Activity
Please output, without any change, the lines of the material below from the very first through the one with "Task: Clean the".

Data shown

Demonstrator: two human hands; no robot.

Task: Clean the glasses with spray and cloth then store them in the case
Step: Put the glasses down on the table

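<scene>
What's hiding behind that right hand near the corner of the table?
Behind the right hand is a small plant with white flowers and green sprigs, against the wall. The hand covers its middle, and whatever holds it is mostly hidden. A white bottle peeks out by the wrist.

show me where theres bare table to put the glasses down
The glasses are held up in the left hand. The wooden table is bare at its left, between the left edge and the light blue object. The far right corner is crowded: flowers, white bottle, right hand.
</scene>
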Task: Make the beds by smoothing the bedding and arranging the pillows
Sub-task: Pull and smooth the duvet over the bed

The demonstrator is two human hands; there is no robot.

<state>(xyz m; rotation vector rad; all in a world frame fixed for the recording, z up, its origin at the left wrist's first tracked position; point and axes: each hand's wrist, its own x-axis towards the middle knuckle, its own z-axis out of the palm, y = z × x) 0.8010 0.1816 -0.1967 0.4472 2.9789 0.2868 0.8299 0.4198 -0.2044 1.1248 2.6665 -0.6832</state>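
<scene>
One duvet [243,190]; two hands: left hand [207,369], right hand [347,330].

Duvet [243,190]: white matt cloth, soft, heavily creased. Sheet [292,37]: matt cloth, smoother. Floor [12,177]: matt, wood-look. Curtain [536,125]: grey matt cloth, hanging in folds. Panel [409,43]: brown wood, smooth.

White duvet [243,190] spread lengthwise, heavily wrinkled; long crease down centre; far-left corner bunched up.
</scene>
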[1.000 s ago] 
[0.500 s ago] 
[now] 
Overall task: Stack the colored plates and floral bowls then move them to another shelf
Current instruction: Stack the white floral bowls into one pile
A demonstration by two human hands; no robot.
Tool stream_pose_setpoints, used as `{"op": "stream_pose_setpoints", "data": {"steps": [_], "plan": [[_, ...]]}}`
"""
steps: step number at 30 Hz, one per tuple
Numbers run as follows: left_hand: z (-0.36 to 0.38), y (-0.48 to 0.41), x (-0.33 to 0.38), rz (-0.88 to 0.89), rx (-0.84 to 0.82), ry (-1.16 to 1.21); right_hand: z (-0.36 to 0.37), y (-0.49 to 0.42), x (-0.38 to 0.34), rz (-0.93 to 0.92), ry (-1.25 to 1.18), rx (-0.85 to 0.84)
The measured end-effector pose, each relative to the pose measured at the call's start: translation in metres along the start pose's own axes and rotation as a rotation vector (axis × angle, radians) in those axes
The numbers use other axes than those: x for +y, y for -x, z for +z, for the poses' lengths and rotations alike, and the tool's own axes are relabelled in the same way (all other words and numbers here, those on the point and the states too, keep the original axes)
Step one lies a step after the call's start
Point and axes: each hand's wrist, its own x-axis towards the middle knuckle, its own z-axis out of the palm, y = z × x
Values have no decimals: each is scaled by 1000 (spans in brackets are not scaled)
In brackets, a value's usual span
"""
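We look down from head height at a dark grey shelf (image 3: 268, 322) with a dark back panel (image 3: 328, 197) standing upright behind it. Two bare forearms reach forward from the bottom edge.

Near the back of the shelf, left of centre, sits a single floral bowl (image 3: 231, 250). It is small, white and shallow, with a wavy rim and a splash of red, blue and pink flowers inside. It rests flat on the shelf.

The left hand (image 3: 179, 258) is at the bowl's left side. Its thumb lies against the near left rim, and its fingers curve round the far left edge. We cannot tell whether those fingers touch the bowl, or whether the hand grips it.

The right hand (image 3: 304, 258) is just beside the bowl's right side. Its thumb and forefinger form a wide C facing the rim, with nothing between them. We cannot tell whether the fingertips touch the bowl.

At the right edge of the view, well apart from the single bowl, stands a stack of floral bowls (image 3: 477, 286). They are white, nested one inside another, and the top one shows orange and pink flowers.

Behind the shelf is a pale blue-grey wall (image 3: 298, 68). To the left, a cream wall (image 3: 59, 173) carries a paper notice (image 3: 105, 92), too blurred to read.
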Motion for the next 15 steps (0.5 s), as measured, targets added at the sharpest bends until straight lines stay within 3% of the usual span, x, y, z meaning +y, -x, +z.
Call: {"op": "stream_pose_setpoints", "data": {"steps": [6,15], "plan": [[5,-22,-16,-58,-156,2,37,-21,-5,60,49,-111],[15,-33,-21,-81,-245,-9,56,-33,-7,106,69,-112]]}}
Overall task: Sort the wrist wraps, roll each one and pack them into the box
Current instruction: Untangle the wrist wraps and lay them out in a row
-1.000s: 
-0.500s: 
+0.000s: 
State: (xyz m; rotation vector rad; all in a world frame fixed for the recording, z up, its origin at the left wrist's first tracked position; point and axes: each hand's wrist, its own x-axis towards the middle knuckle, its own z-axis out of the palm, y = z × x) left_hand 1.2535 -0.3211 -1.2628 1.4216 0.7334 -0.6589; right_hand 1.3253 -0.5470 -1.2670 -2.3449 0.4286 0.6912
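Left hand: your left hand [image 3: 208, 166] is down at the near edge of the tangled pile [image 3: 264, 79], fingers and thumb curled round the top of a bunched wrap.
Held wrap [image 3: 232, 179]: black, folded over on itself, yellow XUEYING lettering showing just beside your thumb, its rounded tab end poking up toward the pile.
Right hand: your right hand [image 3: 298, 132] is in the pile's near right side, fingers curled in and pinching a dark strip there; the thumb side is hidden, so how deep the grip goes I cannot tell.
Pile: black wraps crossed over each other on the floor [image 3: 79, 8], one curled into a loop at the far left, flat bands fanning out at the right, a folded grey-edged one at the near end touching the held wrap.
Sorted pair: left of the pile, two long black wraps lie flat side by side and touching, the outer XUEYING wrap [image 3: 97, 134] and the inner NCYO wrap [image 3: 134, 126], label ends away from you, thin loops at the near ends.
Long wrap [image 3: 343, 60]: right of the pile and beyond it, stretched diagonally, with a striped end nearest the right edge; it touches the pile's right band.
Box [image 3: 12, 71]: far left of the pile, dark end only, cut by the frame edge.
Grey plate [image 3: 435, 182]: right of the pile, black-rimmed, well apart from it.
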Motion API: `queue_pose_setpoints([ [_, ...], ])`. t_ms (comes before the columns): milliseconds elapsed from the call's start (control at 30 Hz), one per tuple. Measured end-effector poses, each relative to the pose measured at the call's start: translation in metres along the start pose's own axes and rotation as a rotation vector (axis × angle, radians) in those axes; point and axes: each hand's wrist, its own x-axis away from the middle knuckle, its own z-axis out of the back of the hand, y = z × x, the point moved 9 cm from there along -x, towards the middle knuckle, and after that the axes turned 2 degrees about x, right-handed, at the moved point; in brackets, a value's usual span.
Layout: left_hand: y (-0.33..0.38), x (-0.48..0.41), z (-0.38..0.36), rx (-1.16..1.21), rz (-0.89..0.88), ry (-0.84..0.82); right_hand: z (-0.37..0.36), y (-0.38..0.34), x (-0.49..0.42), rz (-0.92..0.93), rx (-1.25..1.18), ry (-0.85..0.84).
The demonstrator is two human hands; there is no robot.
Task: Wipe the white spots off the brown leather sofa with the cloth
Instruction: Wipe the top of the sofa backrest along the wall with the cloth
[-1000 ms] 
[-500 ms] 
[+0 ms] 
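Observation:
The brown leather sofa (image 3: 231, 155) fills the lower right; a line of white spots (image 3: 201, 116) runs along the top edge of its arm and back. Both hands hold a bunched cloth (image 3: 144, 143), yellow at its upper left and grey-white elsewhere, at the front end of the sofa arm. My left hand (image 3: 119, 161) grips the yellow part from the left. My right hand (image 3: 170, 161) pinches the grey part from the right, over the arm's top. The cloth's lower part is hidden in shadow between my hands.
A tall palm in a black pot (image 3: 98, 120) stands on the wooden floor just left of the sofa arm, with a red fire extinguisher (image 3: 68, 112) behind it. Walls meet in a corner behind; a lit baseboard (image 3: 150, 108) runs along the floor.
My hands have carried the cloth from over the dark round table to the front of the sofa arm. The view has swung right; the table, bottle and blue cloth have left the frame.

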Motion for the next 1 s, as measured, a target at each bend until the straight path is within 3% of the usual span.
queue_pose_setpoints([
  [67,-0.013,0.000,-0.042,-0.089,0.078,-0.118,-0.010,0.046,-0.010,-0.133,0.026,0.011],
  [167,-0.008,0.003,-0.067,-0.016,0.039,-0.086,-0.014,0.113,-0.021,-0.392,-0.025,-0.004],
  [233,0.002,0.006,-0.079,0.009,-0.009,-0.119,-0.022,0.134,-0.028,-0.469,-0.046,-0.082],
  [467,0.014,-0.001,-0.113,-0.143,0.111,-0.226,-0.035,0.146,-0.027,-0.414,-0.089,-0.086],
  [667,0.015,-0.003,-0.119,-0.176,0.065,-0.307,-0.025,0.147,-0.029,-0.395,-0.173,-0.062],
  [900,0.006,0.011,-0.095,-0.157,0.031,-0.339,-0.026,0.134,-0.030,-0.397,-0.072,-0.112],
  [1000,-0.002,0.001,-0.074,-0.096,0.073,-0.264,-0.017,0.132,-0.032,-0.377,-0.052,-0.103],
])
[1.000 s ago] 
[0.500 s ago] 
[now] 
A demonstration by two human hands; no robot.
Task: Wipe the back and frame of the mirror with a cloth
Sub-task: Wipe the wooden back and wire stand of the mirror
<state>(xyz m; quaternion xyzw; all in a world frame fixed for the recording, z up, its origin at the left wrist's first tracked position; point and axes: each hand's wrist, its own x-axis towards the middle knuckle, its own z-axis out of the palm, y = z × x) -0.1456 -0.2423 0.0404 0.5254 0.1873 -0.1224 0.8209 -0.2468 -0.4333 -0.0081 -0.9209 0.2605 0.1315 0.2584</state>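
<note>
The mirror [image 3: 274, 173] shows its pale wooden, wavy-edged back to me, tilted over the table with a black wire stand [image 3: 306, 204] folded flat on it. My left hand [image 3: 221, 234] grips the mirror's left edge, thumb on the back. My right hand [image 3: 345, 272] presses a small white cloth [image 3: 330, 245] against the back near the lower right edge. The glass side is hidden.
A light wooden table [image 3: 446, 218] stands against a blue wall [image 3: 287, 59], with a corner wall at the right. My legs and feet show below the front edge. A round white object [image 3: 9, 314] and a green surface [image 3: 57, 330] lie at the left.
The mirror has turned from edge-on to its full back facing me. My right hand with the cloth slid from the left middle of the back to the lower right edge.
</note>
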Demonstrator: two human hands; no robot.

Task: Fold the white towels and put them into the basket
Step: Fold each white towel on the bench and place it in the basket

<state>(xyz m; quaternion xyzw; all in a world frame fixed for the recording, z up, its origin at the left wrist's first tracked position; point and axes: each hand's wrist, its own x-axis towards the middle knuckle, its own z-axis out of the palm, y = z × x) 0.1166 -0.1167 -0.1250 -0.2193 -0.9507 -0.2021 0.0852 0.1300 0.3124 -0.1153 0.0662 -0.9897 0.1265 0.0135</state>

Solution for this task
Demonstrator: two human hands; no robot.

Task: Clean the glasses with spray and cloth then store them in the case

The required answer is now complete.